**Required work:** The data must be given again exactly as written, with all images omitted.

**Dataset content:**
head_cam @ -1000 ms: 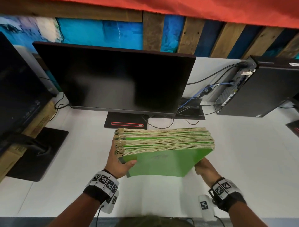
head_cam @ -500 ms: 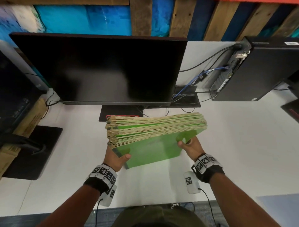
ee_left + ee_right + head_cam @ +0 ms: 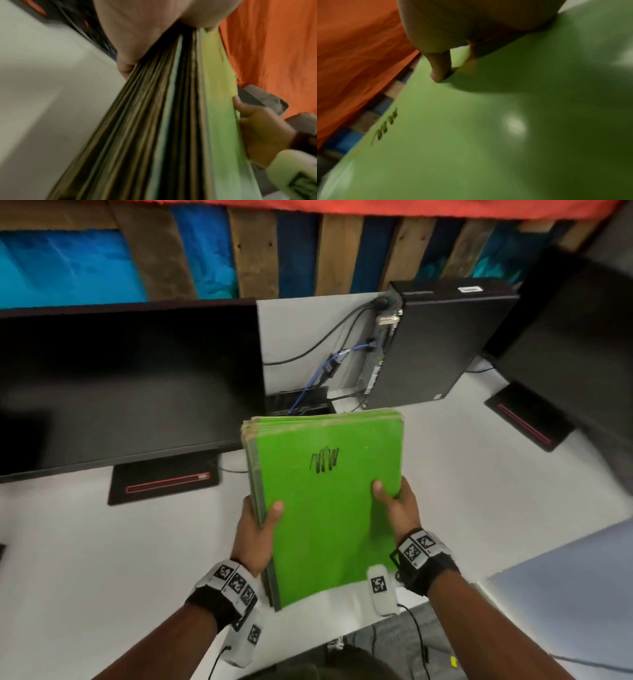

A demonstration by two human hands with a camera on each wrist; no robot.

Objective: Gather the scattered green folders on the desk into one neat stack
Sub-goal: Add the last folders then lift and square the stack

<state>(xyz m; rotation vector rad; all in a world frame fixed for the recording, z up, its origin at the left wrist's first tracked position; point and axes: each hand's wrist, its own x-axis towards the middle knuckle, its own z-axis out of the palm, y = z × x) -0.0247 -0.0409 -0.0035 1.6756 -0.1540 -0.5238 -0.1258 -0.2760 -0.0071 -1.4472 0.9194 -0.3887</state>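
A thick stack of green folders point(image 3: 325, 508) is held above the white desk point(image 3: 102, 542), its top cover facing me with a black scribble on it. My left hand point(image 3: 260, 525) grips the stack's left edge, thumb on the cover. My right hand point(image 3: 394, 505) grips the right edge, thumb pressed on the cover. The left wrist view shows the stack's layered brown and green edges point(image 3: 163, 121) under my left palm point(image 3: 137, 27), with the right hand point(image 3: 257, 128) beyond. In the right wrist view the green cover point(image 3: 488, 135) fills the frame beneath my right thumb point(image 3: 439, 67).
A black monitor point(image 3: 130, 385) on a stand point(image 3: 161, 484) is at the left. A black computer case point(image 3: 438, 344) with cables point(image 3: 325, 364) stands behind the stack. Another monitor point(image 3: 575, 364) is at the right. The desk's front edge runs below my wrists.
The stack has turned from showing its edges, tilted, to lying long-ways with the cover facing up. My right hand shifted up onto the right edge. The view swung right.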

**Result:**
head_cam @ -1000 ms: 
head_cam @ -500 ms: 
ee_left + ee_right + head_cam @ +0 ms: 

A demonstration by two human hands with a camera on each wrist; no robot.

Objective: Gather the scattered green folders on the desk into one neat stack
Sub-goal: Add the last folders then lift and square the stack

<state>(xyz m; rotation vector rad; all in a world frame fixed for the recording, z up, its origin at the left wrist's first tracked position; point and axes: each hand's wrist, its own x-axis towards the middle knuckle, its own z-axis out of the palm, y = z × x) -0.0247 -0.0409 -0.0035 1.6756 -0.1540 -0.5238 -0.1258 -0.2760 -0.0071 -1.4472 0.9194 -0.3887</state>
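A thick stack of green folders point(image 3: 325, 508) is held above the white desk point(image 3: 102, 542), its top cover facing me with a black scribble on it. My left hand point(image 3: 260, 525) grips the stack's left edge, thumb on the cover. My right hand point(image 3: 394, 505) grips the right edge, thumb pressed on the cover. The left wrist view shows the stack's layered brown and green edges point(image 3: 163, 121) under my left palm point(image 3: 137, 27), with the right hand point(image 3: 257, 128) beyond. In the right wrist view the green cover point(image 3: 488, 135) fills the frame beneath my right thumb point(image 3: 439, 67).
A black monitor point(image 3: 130, 385) on a stand point(image 3: 161, 484) is at the left. A black computer case point(image 3: 438, 344) with cables point(image 3: 325, 364) stands behind the stack. Another monitor point(image 3: 575, 364) is at the right. The desk's front edge runs below my wrists.
The stack has turned from showing its edges, tilted, to lying long-ways with the cover facing up. My right hand shifted up onto the right edge. The view swung right.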

Here the work on this exercise is complete.